Le nostre scuole e la sfida dell’inclusione

Il sito educazione.gesuiti.it ci propone un’interessante analisi degli ultimi dati che ha pubblicato Eduscopio, che vedono ai primi posti i classici di Leone XIII e Massimo (Roma).

(fonte: educazione.gesuiti.it)

Nelle scorse settimane ha avuto parecchia risonanza la pubblicazione dei risultati di Eduscopio sulle scuole più inclusive. Al primo posto tra quelle di Milano e di Roma si sono piazzati i licei classici rispettivamente del nostro Istituto Leone XIII e del nostro Istituto M. Massimo, tanto da parlare di “derby” tra le scuole dei gesuiti in testa alle classifiche delle rispettive città.

Questo risultato è un bel riconoscimento per l’impegno e il lavoro serio e di qualità delle nostre scuole, che ci gratifica e ci onora.
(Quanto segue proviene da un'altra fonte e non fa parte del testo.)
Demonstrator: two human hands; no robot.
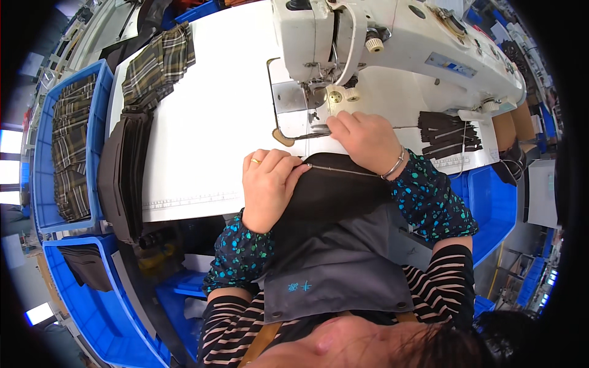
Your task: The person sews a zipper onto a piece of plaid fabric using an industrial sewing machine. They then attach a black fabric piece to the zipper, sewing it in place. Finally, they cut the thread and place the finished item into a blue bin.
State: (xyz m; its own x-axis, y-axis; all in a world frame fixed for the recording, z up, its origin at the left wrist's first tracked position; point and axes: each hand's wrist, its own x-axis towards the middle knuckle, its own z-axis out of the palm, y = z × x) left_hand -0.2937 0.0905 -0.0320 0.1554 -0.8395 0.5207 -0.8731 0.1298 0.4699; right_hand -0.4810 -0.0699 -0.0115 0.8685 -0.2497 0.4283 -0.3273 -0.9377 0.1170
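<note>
My left hand [268,183], with a ring on it, pinches the edge of a dark fabric piece [337,191] at the end of its metal zipper [343,170]. The fabric hangs over the table's front edge onto my lap. My right hand [371,142], with a bracelet at the wrist, is closed beside the needle area of a white sewing machine [392,37]. Its fingertips are pressed together; what they hold is hidden. Just left of them, a narrow dark strip [307,136] lies by the presser foot.
Several dark zippers [448,132] lie on the table's right side. On the left are plaid fabric pieces [159,64], a dark fabric stack [126,172] and a blue bin [101,141] of plaid pieces. Other blue bins [104,313] stand below the left and right table edges.
</note>
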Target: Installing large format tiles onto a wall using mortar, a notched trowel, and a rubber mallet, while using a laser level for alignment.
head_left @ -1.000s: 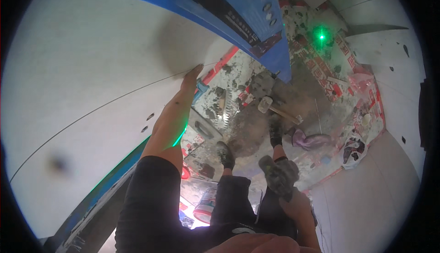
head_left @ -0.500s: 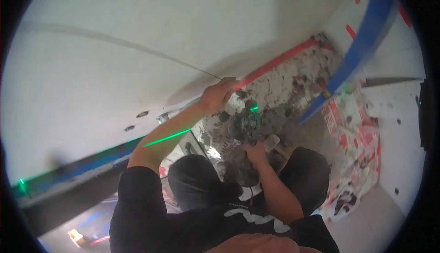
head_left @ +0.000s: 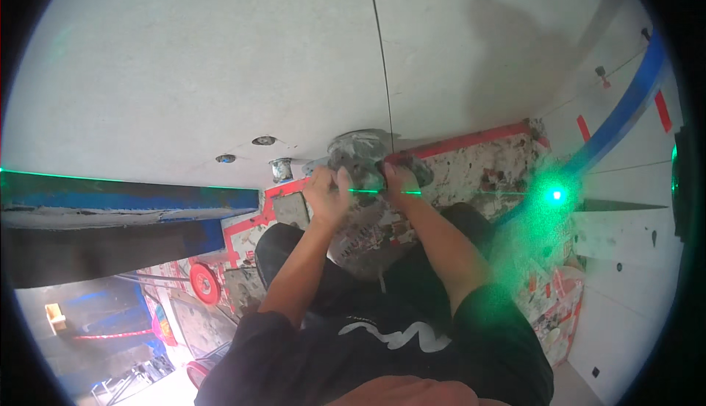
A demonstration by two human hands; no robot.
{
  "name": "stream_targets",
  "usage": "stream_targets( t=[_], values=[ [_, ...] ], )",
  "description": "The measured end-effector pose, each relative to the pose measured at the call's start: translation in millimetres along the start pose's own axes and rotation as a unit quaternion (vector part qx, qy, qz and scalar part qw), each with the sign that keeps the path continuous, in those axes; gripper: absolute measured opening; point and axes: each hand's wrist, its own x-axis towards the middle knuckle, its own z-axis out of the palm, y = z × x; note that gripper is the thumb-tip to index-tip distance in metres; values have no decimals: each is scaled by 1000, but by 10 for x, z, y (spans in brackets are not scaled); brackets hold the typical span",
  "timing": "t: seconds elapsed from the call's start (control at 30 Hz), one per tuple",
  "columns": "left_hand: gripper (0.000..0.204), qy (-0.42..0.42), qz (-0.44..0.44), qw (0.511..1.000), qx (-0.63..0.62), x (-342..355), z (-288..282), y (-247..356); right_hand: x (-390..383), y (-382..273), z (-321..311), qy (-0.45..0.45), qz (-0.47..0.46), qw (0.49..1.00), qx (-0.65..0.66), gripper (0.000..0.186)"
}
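Hands close together, the left hand (head_left: 329,194) and the right hand (head_left: 401,185), both bare, are up against a lumpy grey object (head_left: 358,162) low at the pale wall (head_left: 243,60). The object sits between and just beyond them, and dust blurs its shape too much for me to name its kind. One hand touches each side of it; from here I can't tell whether the fingers are clamped on it, since they are partly hidden.

A thin green line of light (head_left: 364,191) shows in the gap between the hands. Above them, a dark seam (head_left: 379,38) climbs the wall.

To the left of the left hand a short pipe stub (head_left: 282,171) pokes out, with an oval hole (head_left: 263,140) above it. Farther left is a blue-and-black ledge (head_left: 132,204), and below that a red disc (head_left: 205,283).

Red tape (head_left: 463,139) runs along the wall's foot, off to the right of the right hand. Well past it glares a green laser light (head_left: 557,195), near a curved blue band (head_left: 625,112). A black shirt (head_left: 309,362) fills the space below both hands.
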Motion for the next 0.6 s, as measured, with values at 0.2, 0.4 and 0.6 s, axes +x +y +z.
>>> stream_targets(
  t=[0.2,0.4,0.6],
  values=[
    [15,100,181,978,-17,143,206,-183,152,56,123,8,-40,996,81,40],
    [13,75,166,983,-26,60,278,-302,204,242,171,-7,-55,996,75,37],
    [11,50,153,986,-45,89,373,-286,244,333,154,-37,-49,997,50,34]
  ],
)
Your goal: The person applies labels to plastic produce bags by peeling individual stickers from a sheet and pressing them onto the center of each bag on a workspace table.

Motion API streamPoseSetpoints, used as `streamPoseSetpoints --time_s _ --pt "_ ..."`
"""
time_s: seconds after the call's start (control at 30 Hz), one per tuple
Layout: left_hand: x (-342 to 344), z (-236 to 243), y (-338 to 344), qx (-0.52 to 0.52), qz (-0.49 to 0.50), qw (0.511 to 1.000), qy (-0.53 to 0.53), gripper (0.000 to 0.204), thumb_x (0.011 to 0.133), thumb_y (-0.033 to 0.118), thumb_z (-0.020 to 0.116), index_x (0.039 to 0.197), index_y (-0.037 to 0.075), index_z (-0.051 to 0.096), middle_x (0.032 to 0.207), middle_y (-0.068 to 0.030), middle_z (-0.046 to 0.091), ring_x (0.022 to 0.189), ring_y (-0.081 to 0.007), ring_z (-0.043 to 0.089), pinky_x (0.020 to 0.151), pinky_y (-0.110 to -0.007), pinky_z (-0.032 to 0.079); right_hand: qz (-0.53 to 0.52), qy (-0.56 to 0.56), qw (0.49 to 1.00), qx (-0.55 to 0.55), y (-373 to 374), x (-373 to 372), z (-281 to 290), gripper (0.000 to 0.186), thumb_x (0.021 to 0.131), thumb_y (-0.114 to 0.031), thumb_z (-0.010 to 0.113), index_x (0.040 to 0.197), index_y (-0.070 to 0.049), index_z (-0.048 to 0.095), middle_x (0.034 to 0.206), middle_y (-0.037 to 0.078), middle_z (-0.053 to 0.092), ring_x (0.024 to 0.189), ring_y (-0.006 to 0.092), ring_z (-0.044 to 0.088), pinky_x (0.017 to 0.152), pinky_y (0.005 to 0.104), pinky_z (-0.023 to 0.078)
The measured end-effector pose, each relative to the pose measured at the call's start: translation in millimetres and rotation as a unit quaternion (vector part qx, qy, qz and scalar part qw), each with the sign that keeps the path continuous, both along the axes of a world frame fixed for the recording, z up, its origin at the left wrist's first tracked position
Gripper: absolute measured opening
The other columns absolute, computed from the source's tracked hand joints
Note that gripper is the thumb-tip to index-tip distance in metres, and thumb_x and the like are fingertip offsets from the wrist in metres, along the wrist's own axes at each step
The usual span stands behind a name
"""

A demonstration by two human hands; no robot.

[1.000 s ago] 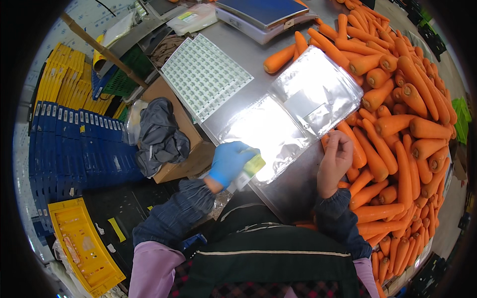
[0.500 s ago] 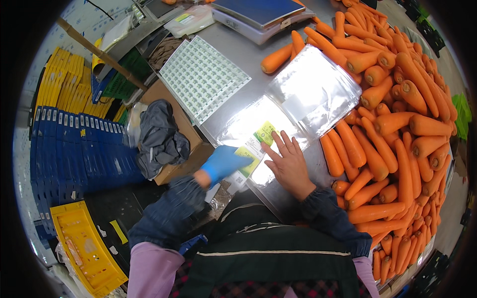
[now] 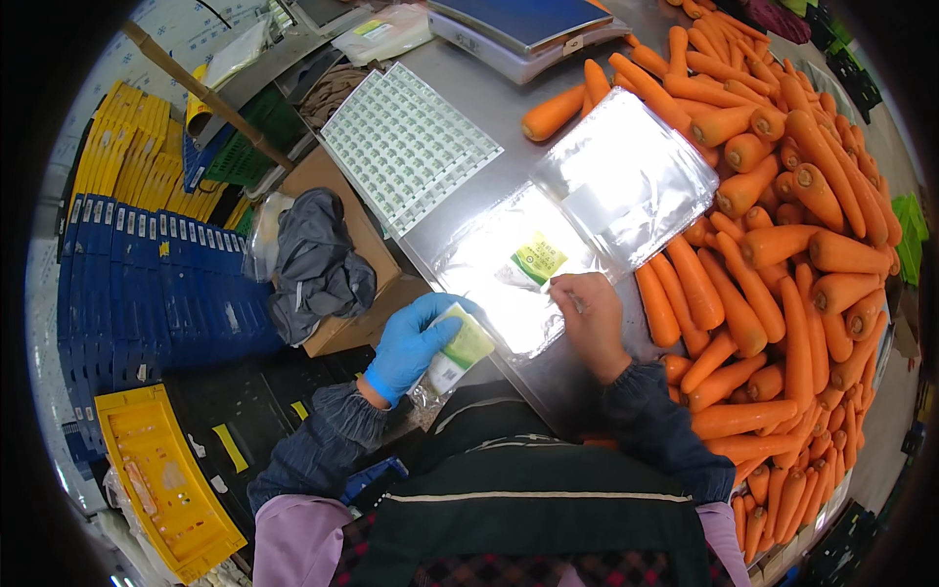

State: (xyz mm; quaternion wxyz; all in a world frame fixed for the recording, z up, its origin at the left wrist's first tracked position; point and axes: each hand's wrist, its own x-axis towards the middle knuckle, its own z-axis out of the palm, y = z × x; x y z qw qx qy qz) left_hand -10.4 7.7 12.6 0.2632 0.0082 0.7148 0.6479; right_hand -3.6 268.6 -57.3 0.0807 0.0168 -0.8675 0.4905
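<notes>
Two hands, apart, over a metal table (image 3: 479,103). The blue-gloved left hand (image 3: 419,344) grips some green-and-white labels (image 3: 458,347). The bare right hand (image 3: 592,318), fingers bent, is nearer the single label (image 3: 540,256) on a clear bag (image 3: 489,240): it lies just up and left of those fingertips, seemingly slanting lower left to upper right. Whether they pinch it, I cannot tell.

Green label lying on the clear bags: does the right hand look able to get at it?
Likely yes: the right hand is beside the lower right edge of the green label, nothing visible between them.
</notes>
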Motion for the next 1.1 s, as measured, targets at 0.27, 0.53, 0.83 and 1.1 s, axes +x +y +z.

Non possiamo ovviamente che essere soddisfatti per il lavoro compiuto e leggere questo risultato come un incentivo a proseguire nel nostro impegno consolidato di una proposta educativa seria, ambiziosa, di qualità, fondata sulla plurisecolare tradizione della Compagnia di Gesù.

Pur rimanendo convinti che questo genere di “classifiche”, nonostante forniscano eventuali spunti di riflessione e di orientamento per alunni e famiglie, possano presentare alcune insidie o prestarsi a ingannevoli interpretazioni, ci fa molto piacere il riconoscimento conferito, anche perché riguarda un aspetto specifico, che Eduscopio ha introdotto ed evidenziato: quello dell’inclusione.

Negli anni, Eduscopio ha indubbiamente fatto enormi progressi nel raffinare le sue metodologie di analisi, cercando di andare a includere e tenere in qualche modo in considerazione anche aspetti complessi e difficili da misurare quali la crescita umana e culturale dei ragazzi, la ricchezza dei loro percorsi di maturazione, la valorizzazione e presa di consapevolezza dei propri talenti, ecc…

Il concetto di inclusione è fondamentale per una scuola, ma anch’esso va inteso in modo serio per evitare il rischio di distorsioni ed errate interpretazioni. E’ molto positivo che l’aspetto dell’inclusione venga inserito quale elemento potenzialmente determinante e cruciale per la qualità di un processo educativo. Da sempre, infatti, le nostre scuole hanno posto l’inclusione al centro dei propri programmi educativi. Si potrebbe affermare che il concetto di “inclusione” (seppure non etichettato con questo termine moderno) è uno dei pilastri originari della pedagogia della Compagnia di Gesù. Anche la normativa italiana ha esplicitato negli ultimi anni questa priorità (passando dal concetto di “integrazione” a quello di “inclusione”).

Occorre però chiarire bene che cosa si intende per “inclusione”. Questo concetto, nella nostra accezione, va infatti ben al di là del semplice “successo scolastico o universitario”. “Inclusione” è un processo continuo attraverso il quale la scuola diventa un ambiente educativo e di crescita in grado di rispondere adeguatamente ai bisogni e alle necessità di crescita di ciascuno studente.

Negli ultimi anni (anche se l’intuizione originaria è plurisecolare e l’espressione fu già coniugata decenni fa dal Padre Arrupe) nelle scuole dei Gesuiti abbiamo utilizzato le cosiddette 4C (uomini e donne “Committed, Compassionate, of Conscience and Competent”) per sintetizzare la visione di una formazione e crescita integrale della persona, una formazione inclusiva, che valorizzi le specificità e i “talenti” di ciascun singolo studente.

Lo stesso concetto di “eccellenza“, fondamentale per la pedagogia ignaziana, non si riferisce a una “prevaricazione” o a una “distinzione” sugli altri, bensì ad una piena e completa realizzazione di sé, delle potenzialità di ciascuno studente, che viene guidato e accompagnato a scoprire, promuovere e mettere a frutto tutte le sue qualità, trovando un posto nella sua vita e mettendosi al servizio degli altri per il bene comune. Questo è il vero concetto di “inclusione”, ambizioso, ricco, sfidante e difficile da misurare.

Nelle nostre scuole, quindi, con risultati di alto livello, cerchiamo ogni giorno di costruire e portare avanti questo modello educativo, raccogliendo la tradizione che ci caratterizza, forti della spiritualità che viviamo e con uno “sguardo lontano” aperto sul futuro.